--- Instructions for the task ---
From the data below, please reproduce exactly everything from the line that contains "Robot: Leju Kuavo" down to the line that contains "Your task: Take", with both ends included.
[Start of section]
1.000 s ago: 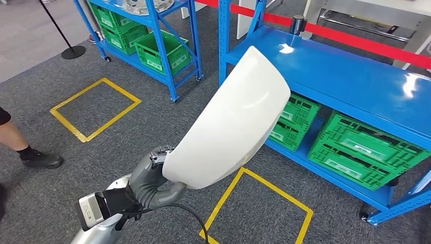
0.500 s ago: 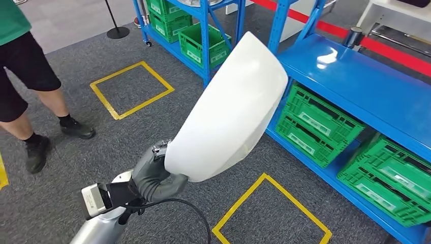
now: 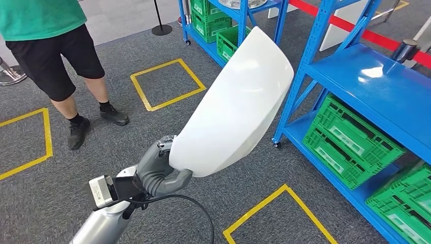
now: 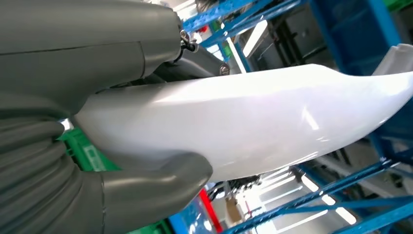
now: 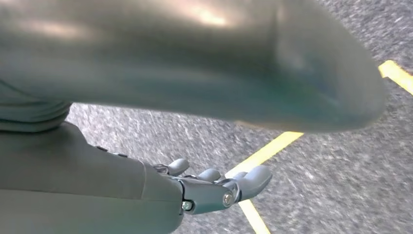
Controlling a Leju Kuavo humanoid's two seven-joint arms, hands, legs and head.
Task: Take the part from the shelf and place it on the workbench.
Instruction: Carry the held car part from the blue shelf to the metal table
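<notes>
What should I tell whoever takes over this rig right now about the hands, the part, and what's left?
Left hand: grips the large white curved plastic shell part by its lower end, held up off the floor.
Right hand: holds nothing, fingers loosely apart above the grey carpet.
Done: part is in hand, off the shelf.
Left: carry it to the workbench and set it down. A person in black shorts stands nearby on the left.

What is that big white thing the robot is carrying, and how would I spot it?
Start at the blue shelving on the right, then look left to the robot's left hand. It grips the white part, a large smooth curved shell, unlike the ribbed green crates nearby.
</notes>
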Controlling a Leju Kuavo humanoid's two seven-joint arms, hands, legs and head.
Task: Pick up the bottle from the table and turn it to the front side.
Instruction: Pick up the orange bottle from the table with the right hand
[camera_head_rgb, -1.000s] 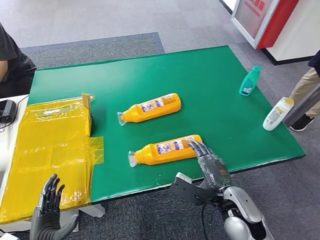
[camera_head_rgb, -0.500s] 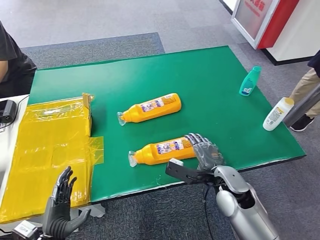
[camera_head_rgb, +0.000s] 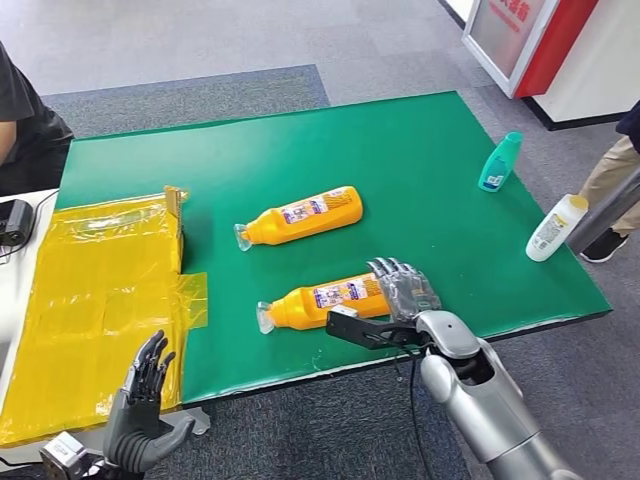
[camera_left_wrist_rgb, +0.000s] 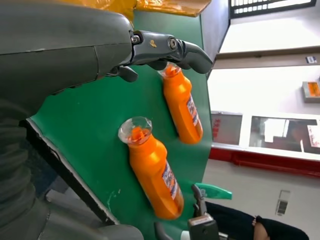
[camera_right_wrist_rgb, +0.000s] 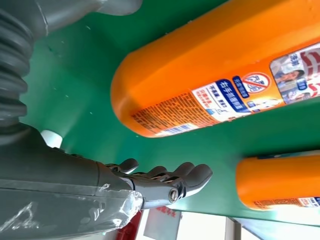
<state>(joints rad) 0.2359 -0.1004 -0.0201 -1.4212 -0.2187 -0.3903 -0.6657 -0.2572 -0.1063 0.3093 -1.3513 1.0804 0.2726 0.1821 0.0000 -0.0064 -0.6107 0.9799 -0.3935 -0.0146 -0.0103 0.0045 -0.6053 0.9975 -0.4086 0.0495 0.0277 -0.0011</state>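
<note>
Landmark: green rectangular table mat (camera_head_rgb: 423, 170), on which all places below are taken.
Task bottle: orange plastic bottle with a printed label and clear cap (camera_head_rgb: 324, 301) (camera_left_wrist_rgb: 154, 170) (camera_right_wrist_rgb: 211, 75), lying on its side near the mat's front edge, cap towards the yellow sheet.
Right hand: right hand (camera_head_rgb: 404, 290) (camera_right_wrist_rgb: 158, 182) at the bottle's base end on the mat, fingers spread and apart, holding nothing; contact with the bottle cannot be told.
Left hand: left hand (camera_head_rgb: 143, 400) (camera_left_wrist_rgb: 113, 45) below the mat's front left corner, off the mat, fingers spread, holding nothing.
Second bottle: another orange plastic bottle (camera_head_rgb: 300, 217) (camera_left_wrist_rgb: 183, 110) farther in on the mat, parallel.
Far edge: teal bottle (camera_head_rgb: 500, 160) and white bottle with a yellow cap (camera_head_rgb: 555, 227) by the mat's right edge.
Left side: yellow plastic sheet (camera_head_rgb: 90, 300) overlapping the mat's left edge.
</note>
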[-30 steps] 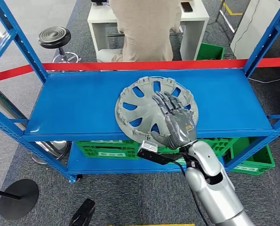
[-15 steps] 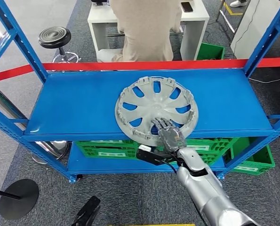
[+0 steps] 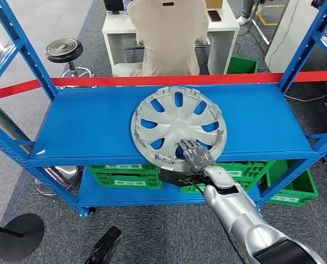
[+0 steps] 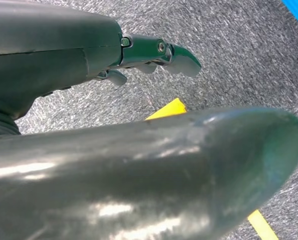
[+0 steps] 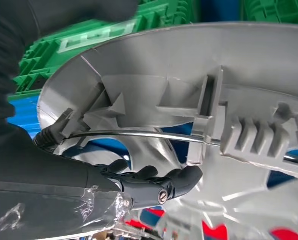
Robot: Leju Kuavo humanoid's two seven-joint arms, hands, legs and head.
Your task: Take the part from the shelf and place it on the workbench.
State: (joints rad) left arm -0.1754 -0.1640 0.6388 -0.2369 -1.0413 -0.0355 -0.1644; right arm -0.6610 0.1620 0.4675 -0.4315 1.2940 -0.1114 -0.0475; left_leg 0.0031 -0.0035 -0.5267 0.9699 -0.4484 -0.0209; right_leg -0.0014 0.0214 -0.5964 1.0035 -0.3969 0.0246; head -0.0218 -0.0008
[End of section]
--- Answer below ---
Robot: Leju Kuavo humanoid's two seven-joint arms, hands, legs and head.
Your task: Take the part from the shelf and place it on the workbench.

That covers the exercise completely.